◆ **DATA SEGMENT**
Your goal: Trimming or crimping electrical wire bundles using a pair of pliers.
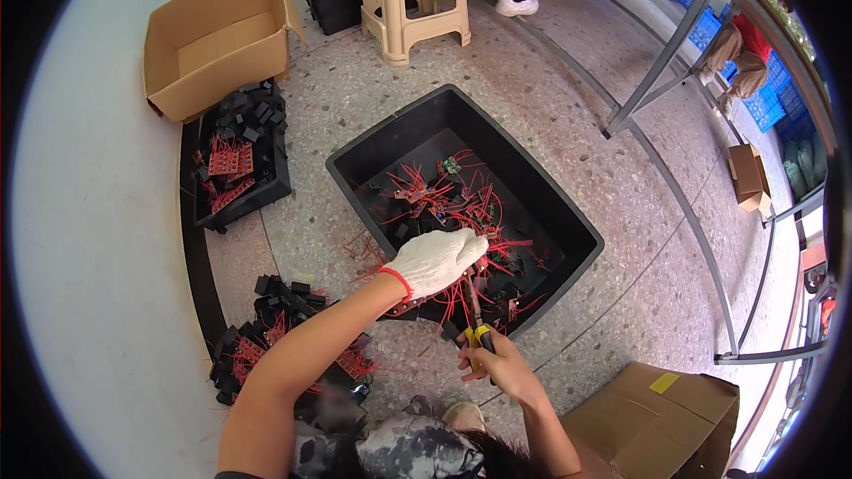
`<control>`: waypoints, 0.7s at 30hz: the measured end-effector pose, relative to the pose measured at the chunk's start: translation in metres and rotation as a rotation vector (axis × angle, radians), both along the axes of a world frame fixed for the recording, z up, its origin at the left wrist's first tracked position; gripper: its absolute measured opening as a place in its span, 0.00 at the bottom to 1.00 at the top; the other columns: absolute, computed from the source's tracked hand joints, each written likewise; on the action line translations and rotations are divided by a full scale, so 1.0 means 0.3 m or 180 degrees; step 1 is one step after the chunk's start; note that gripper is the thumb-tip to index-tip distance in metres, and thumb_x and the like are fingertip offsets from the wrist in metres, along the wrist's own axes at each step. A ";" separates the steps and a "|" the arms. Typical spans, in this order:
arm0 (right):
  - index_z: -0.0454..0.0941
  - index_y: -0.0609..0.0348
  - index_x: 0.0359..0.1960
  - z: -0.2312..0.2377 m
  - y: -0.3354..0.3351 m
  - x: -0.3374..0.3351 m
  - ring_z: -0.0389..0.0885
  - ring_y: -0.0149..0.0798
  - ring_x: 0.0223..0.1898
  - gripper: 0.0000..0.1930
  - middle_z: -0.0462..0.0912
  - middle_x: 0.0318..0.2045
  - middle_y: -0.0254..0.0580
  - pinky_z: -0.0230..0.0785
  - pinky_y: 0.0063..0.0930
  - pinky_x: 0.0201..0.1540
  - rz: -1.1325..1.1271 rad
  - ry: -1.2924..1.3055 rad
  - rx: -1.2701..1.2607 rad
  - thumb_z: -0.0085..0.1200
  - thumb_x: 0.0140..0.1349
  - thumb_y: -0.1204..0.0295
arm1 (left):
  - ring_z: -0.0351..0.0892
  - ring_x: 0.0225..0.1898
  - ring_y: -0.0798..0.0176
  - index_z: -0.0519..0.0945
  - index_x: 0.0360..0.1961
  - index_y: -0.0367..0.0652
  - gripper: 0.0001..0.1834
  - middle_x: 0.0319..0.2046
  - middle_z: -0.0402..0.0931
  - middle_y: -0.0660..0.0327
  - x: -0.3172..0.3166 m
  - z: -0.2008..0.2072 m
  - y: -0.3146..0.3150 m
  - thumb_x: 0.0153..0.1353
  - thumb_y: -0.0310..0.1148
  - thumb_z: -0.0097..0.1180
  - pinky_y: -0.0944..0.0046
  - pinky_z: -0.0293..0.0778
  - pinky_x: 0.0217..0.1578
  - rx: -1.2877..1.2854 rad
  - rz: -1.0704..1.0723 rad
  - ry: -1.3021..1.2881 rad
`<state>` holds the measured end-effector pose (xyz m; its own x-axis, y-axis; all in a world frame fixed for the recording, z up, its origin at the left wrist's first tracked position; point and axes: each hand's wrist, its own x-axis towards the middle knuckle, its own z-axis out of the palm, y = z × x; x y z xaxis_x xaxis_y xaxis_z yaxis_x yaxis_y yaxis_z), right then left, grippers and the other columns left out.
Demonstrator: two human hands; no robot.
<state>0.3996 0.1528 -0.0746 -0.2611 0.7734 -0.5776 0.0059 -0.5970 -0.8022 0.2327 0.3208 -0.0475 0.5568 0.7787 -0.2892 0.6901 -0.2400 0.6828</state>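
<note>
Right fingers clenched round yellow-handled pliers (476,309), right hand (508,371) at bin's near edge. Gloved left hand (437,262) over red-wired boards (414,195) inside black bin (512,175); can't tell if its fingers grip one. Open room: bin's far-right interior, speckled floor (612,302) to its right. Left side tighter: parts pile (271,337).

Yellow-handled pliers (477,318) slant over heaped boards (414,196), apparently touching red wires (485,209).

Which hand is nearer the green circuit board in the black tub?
Left. The gloved left hand is below the green circuit board in the picture; the right hand, holding pliers, is farther below.
</note>
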 end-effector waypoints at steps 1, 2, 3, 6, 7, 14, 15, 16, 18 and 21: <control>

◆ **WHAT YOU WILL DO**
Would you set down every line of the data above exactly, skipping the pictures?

◆ **SOLUTION**
Your goal: Trimming or crimping electrical wire bundles using a pair of pliers.
`<control>`: waypoints, 0.7s at 30hz: the measured end-effector pose, relative to the pose measured at the chunk's start: translation in metres and rotation as a rotation vector (axis × angle, radians), both along the axes of a world frame fixed for the recording, z up, its origin at the left wrist's first tracked position; gripper: its absolute measured opening as a place in its span, 0.00 at the bottom to 1.00 at the top; the other columns: absolute, computed from the source's tracked hand joints, each written likewise; on the action line translations and rotations are divided by a full scale, so 1.0 means 0.3 m or 180 degrees; step 1 is one step after the chunk's start; note that gripper is the thumb-tip to index-tip distance in metres, and thumb_x and the like are fingertip offsets from the wrist in metres, along the wrist's own axes at each step. A ";" separates the steps and a "|" the arms. Typical spans, in this order:
arm0 (right):
  - index_z: -0.0454..0.0941
  - index_y: -0.0609..0.0348
  - index_x: 0.0359..0.1960
  - z: -0.2312..0.2377 m
  - y: -0.3354..0.3351 m
  - x: -0.3374..0.3351 m
  - ring_z: -0.0389..0.0885
  - ring_y: -0.0149..0.0798
  - ring_x: 0.0223..0.1898
  - gripper: 0.0000..0.1930
  - middle_z: -0.0462..0.0912
  - middle_x: 0.0318..0.2045
  - middle_y: -0.0254..0.0580
  - pinky_z: -0.0230..0.0785
  - pinky_y: 0.0063..0.0930
  - pinky_x: 0.0201..0.1540
  - rz: -1.1325..1.1271 rad
  - ry: -1.2924..1.3055 rad
  - rx: -1.2701..1.2607 rad
  - thumb_z: -0.0085..0.1200
  - thumb_x: 0.0140..0.1349
  - thumb_y: -0.1204..0.0295
arm1 (left):
  - ring_z: -0.0351..0.0892
  - ring_x: 0.0225..0.1898
  - ring_y: -0.0798..0.0176
  - index_z: -0.0519..0.0945
  - index_x: 0.0360..0.1961
  - index_y: -0.0367..0.0652
  - gripper: 0.0001..0.1834
  - middle_x: 0.0319..0.2046
  - middle_z: -0.0402..0.0931
  - middle_y: -0.0660..0.0327
  - x: -0.3172..0.3166 m
  - z: -0.2008..0.2072 m
  - y: -0.3146..0.3150 m
  - thumb_x: 0.0153..0.1353
  - thumb_y: -0.0310..0.1148
  - thumb_z: -0.0097..0.1180
  - pinky_y: -0.0944..0.0046
  - pinky_z: -0.0293..0.0778
  - pinky_x: 0.0217..0.1578
  - rx: -1.2877..1.2854 rad
  - rz: -1.0704..1.0723 rad
  - ry: -1.3021..1.2881 rad
`<state>` holds the measured end-effector pose (xyz m; its own x-axis, y-axis; all in a world frame fixed for the recording, z up, its origin at the left wrist's first tracked position; point and axes: each hand's wrist, its own x-axis towards the middle knuckle, its own z-axis out of the palm, y = z × x; x y z xaxis_x xaxis_y xaxis_z yaxis_x yaxis_y yaxis_z), right then left, grippers and the other columns left out.
Demonstrator: two human hands; no robot.
<state>0.3996 0.1528 -0.0746 -0.2611 0.7734 -0.5776 0.0059 -0.5970 -0.8022 0.2327 0.3208 -0.0475 0.5568 0.7787 -0.2892 0.6901 -0.2400 0.6828</state>
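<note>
Right fingers clenched round yellow-handled pliers (476,309), right hand (508,371) at bin's near edge. Gloved left hand (437,262) over red-wired boards (414,195) inside black bin (512,175); can't tell if its fingers grip one. Open room: bin's far-right interior, speckled floor (612,302) to its right. Left side tighter: parts pile (271,337).

Yellow-handled pliers (477,318) slant over heaped boards (414,196), apparently touching red wires (485,209).

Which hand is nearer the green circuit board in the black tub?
Left. The gloved left hand is below the green circuit board in the picture; the right hand, holding pliers, is farther below.
</note>
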 end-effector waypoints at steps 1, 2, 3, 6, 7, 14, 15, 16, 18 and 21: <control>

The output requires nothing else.